So i’ve recently re-read all my old posts. I was almost afraid to in the past and honestly I understand why now. I had so much emotion, so much anger and so much…love that made all my posts painfully real. I just feel like I can’t write that same kind of stuff anymore. I’ve been up and down through a lot of painful relationships since my last little “feel sorry for me” post. I don’t even know where I really stand anymore. I feel like i’ve given up on love…on life sometimes. Those who have read my previous posts (probably only me) know that I’ve had a problem with alcohol in the past. Well It’s only become worse now that I’ve been alone for so long now. How can I expect to be with someone when my only love is ethanol and the effect that comes with it. God, I am pitiful. A real man would wake up and face life for what it is. When I saw the finale of How I Met Your Mother I cried for two days knowing that the show came on back when Caitlyn and I first dated and now it’s over. Almost like the memory is gone and will never come back. I’m just a wreck right now…I went on a crazy diet and exercise program. I lost 45 pounds and felt amazing and then like all idiots with bipolar disorder I stopped taking my meds. I haven’t touched my weights in weeks. I’ve forsake myself. I’ve let myself forget about myself. Why did I start exercising in the first place? Honestly it’s because I wanted Jessica to see me and regret the fact that she ever left. I want to create art and beauty and I want to be remembered forever by why? For myself? No not for myself…but because I want others to miss me. I want to be remembered because I want everyone in my life who has ever left me behind to remember that I am greater than they ever imagined me to be. I want to be seen, I want the world to see me. But where do I start? I hate my job, it will never lead me to where I want to be. So what? Maybe start writing? I’m pretty good at that…I do that a lot. But is it enough? Maybe I should make specific dedications to those who have broken me, so that the public will know exactly where my muse comes from.
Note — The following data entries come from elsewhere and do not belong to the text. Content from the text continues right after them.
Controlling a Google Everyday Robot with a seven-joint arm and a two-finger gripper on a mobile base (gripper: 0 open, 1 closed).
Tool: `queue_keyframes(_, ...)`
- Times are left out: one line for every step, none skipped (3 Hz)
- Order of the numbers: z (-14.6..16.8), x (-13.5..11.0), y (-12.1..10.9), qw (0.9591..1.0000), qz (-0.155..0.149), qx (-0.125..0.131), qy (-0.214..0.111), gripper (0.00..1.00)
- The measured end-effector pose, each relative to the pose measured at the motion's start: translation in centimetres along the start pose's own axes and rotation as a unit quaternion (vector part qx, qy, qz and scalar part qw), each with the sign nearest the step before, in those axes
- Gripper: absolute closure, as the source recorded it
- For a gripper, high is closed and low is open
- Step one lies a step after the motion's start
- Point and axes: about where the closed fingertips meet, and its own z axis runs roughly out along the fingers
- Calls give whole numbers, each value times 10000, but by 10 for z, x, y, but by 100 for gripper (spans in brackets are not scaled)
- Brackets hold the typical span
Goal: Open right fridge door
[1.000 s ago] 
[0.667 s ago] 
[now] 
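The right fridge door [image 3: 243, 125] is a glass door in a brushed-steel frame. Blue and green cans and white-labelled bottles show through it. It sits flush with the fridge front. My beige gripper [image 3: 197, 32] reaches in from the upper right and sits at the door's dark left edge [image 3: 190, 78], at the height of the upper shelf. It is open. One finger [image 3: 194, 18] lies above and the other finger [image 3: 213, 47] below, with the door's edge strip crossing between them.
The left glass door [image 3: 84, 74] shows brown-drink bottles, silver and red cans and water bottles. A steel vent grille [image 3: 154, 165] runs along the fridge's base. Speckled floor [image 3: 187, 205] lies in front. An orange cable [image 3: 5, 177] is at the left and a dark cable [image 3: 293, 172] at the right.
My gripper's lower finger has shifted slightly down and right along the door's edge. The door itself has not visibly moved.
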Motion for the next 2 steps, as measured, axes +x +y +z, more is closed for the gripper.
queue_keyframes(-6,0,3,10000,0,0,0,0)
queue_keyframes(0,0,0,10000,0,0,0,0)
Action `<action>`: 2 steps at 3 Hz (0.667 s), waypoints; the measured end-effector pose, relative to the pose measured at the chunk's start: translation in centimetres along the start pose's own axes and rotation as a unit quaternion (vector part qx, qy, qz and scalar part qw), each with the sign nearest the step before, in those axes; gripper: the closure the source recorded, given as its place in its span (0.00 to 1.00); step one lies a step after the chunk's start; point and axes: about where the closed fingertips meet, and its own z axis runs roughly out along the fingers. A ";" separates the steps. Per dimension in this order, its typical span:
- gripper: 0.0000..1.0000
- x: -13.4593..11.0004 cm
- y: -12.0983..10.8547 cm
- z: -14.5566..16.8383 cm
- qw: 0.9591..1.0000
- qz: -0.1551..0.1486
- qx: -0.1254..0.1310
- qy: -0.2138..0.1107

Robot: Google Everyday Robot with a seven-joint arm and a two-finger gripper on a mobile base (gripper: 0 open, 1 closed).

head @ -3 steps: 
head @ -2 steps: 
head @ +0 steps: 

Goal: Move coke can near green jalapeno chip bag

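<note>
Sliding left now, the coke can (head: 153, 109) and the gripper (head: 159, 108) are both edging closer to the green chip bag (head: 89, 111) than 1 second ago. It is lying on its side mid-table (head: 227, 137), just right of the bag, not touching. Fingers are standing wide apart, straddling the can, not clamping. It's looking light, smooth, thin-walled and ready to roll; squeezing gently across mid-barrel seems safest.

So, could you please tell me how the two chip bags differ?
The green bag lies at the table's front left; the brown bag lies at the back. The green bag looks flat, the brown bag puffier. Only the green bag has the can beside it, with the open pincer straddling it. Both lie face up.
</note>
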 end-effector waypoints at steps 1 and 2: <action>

I get this inspiration from listening to Dan le Sac vs. Scroobius Pip - You Will See Me.
But in the end it’s up to me, and what I can do. I want to be seen. To be heard. To be remembered so that for the rest of their lives they will have to see me making something out of myself without them. I can be so much better but my oh my….alcohol is my eternal mistress. Without it I can’t function or sleep. Or think or write. God I wish I could rid my life of you…I hate you so much. I would kill to feel normal, to be normal, without a crutch. Fuck you alcohol…you make misery.